Ceza sınırında olduğunu bile bile, Arnavut rakibine sarı kartlık bir faul yaptı. Nerde.. Arnavut yarı sahasında ve adam kendi kalesine doğru top sürerken.. Yani tehlikenin "T"si yok.. En olmayacak yerde, en olmayacak faul bu.. Niye yapıyor peki?.
Emre bunu hep yaptı.. Galatasaray'ın en kritik maçlarında bu sebepten yoktu.
Niye tüm yeteneğine rağmen "Büyük" olamıyor, bir düşünse..
Hamit Altıntop.. Maçın yasal bitmesine bir dakika var. Kendini yere attı. Başındaki Arnavut doktorları çağırıyor. Centilmenlik değil.. Zekâ.. Doktor içeri girerse Türkiye en az bir pozisyon 10 kişi oynayacak.
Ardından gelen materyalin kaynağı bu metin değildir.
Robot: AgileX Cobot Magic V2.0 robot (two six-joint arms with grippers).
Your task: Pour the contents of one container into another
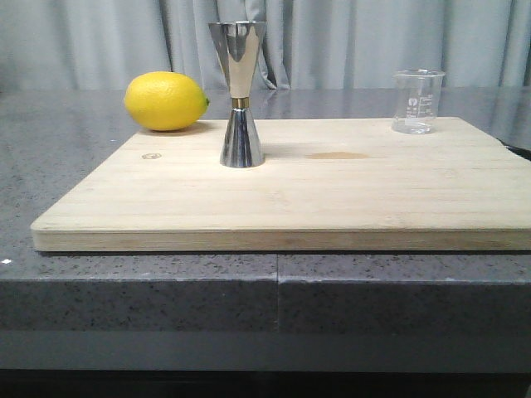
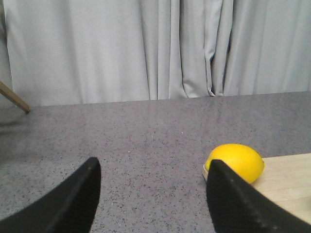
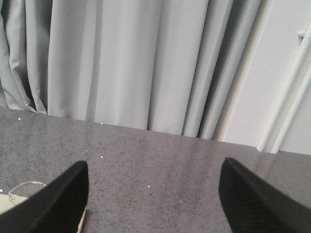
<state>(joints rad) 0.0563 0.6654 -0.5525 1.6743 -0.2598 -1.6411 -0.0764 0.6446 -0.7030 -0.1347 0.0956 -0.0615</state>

Hakem de saatini durdurmak zorunda kalacak..
Hiçbir şeyi olmayan Hamit'te ayni bireysel taktik zekâsı yok. Yerde kalmaya devam ediyor. Doktor içeri, Hamit dışarı.. Maça bir dakika zam..
Volkan'ın taktikleri (!) yüzünden gereksiz uzayan maçın tam da bu dakikalarında Danimarka'dan en kritik golü yediğimizi bile kimse düşünmüyor.
Kimse mükemmelliğin de şeytanın da ayrıntıda gizlendiğini bilmiyor..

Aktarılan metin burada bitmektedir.